News & Observer owner McClatchy Co. is claiming a 3rd quarter profit, saying it earned $23.6 million, or 28 cents per share, while revenue fell 23 percent to $347 million, with ad revenue down 28 percent. Excluding “special items,” McClatchy’s profit was $11 million, or 13 cents a share, in the latest three months.
The profit is based on cutting costs by 29 percent, mostly through layoffs and buyouts, which are ongoing. The N&O in Raleigh announced a new round of buyouts Tuesday and two other McClatchy papers announced similar cuts the day before.
How do you sustain a company with “profits” based on eliminating workers?
“The advertising declines we’ve experienced show some signs of slowing, but the ad environment remains weak overall,” McClatchy CEO Gary Pruitt says. “As a result, we expect print advertising revenues to continue to decline in the fourth quarter. So far in October, we’re seeing advertising revenue trends similar to the third quarter.
“We still have a lot of hard work ahead of us. As long as we are experiencing revenue declines, we must maintain a tight rein on expenses. We expect to hold costs down in the mid-twenty percent range in the fourth quarter.”
Other 3Q numbers: Circulation revenues were up 6.7 percent. Online advertising revenues grew 3.1 percent in the third quarter of 2009 and were 17.6 percent of total advertising revenues compared to 12.2 percent of total advertising revenues in the third quarter of 2008.
In his memo announcing buyouts Tuesday, N&O Publisher Orage Quarles III said the “Big 3″ in Classified advertising were continuing to hurt the firm.
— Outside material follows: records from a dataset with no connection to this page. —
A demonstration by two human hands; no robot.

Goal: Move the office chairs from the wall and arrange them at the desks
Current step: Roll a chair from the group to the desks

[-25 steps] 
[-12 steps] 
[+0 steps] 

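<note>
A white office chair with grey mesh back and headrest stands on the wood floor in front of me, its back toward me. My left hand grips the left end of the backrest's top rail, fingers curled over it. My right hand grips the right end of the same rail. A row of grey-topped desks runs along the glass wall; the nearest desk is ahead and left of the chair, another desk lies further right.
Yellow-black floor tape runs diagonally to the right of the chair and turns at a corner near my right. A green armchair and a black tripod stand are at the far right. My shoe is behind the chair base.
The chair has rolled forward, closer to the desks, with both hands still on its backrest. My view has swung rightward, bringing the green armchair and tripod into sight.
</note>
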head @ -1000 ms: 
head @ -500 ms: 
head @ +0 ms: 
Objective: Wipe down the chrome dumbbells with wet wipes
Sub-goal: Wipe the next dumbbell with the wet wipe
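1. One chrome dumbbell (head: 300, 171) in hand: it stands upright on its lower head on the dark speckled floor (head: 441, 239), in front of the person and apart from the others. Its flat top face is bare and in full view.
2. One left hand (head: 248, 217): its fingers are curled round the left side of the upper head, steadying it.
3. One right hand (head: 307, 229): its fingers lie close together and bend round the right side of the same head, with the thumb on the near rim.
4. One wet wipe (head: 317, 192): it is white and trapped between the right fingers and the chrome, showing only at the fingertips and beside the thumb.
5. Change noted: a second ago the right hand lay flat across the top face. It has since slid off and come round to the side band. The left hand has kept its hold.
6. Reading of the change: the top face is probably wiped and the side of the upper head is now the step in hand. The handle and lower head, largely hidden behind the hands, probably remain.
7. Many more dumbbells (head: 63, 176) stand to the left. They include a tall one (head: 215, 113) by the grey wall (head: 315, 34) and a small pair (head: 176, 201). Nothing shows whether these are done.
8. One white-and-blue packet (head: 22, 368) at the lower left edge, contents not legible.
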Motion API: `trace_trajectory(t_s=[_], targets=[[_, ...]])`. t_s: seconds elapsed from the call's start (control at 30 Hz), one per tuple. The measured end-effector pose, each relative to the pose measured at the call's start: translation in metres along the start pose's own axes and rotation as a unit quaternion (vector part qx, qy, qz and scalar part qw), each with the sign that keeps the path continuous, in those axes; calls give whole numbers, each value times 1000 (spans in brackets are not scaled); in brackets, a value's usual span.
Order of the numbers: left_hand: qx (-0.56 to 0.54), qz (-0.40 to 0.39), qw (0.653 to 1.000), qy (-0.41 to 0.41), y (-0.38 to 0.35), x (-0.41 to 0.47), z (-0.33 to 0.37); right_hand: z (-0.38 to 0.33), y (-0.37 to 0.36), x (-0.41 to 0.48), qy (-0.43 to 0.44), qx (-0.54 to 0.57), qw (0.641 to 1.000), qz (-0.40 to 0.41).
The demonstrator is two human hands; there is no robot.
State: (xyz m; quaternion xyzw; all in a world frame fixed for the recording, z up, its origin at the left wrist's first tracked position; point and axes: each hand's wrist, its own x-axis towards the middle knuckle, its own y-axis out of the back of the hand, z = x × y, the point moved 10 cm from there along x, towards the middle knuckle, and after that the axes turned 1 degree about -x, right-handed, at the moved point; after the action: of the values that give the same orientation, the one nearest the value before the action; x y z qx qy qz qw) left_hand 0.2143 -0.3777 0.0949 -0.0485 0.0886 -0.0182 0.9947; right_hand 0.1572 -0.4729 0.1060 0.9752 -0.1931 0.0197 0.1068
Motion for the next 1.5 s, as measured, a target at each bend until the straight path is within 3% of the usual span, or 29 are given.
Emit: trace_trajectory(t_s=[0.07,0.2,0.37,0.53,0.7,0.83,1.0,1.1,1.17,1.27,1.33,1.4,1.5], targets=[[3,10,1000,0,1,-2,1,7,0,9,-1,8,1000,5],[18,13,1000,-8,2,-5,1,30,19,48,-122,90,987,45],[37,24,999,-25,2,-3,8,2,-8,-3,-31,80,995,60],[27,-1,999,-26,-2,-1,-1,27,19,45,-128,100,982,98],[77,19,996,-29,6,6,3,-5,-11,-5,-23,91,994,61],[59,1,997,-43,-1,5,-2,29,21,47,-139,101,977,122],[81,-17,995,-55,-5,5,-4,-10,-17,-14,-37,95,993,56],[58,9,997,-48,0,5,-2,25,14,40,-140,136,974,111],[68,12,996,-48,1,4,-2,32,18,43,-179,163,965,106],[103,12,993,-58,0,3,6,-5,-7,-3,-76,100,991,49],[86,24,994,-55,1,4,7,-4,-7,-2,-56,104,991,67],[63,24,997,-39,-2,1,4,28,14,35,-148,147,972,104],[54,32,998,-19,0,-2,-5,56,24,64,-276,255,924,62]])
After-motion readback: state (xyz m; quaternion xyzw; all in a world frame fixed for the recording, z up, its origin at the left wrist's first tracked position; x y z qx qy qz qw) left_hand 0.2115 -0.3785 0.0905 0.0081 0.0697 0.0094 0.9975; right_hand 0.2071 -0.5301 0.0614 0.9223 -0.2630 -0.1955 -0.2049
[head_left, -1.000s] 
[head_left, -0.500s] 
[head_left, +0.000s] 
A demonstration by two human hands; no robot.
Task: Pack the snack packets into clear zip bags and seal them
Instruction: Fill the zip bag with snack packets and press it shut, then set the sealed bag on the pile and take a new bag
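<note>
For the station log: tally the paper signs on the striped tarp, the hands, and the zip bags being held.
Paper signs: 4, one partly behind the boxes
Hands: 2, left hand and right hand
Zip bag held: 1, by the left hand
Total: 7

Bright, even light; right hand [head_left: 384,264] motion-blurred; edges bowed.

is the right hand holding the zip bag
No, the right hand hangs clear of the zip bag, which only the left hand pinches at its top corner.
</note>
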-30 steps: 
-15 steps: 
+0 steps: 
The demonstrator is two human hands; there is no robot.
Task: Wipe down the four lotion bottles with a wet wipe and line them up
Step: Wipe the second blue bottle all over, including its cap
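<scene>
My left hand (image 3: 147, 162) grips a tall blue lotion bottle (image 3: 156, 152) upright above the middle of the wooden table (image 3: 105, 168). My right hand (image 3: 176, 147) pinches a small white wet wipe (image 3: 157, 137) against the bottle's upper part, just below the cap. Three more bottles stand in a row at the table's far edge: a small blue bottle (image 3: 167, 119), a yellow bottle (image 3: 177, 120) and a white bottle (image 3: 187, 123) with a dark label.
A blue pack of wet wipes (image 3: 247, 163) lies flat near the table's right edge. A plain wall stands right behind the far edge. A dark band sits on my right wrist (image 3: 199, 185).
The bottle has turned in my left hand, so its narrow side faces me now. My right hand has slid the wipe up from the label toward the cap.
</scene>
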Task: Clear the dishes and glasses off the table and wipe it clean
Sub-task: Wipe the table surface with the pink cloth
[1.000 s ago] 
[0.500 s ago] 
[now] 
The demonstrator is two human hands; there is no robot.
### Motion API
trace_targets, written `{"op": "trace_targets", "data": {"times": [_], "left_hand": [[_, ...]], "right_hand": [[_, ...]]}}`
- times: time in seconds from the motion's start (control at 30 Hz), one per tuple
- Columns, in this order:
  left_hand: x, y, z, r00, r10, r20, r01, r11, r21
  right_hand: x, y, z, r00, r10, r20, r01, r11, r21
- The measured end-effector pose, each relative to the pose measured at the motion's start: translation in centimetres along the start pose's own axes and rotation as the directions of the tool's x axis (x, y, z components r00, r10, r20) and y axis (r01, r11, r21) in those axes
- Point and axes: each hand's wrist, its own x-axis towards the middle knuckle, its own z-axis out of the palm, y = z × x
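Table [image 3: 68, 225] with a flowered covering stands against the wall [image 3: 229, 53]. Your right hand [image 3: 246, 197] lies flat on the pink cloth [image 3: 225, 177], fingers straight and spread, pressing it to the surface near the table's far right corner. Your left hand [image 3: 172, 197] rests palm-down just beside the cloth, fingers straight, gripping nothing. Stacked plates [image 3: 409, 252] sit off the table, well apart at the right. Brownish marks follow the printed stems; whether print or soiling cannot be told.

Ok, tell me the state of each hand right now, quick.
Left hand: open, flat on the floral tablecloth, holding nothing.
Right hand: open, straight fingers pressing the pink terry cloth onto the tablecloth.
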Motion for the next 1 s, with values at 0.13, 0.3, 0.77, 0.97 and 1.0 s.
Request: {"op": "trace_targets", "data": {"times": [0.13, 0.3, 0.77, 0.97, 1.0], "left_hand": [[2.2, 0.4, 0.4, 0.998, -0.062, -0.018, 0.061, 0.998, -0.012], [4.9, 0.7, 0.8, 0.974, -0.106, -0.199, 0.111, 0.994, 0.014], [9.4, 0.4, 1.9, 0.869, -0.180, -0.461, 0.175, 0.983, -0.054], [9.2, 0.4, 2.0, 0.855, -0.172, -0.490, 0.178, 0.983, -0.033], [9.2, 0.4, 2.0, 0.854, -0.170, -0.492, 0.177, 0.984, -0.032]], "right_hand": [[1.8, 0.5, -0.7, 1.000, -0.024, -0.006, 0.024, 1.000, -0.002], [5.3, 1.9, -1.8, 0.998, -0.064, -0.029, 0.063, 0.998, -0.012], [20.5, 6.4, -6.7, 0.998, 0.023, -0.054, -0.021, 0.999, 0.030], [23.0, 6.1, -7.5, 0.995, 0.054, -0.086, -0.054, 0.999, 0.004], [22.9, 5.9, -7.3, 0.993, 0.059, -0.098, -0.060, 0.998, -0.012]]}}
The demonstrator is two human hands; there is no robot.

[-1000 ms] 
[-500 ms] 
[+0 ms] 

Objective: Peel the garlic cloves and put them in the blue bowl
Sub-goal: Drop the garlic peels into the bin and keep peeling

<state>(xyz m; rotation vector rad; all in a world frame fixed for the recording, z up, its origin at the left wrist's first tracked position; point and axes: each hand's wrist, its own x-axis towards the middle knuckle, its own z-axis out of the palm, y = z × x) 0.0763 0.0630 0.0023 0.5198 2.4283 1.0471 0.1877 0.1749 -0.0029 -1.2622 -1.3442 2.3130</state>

The 3Q reports shows employment advertising (want ads) down 59.7 percent, real estate down 42.9 percent and automotive down 34 percent year-to-year.
Meanwhile, “Shares of McClatchy (which topped $4 Wednesday but began dropping immediately Thursday morning) and other publishers leaped in the quarter as investors bet that the worst effects of the recession were over for the newspaper industry,” says the Associated Press.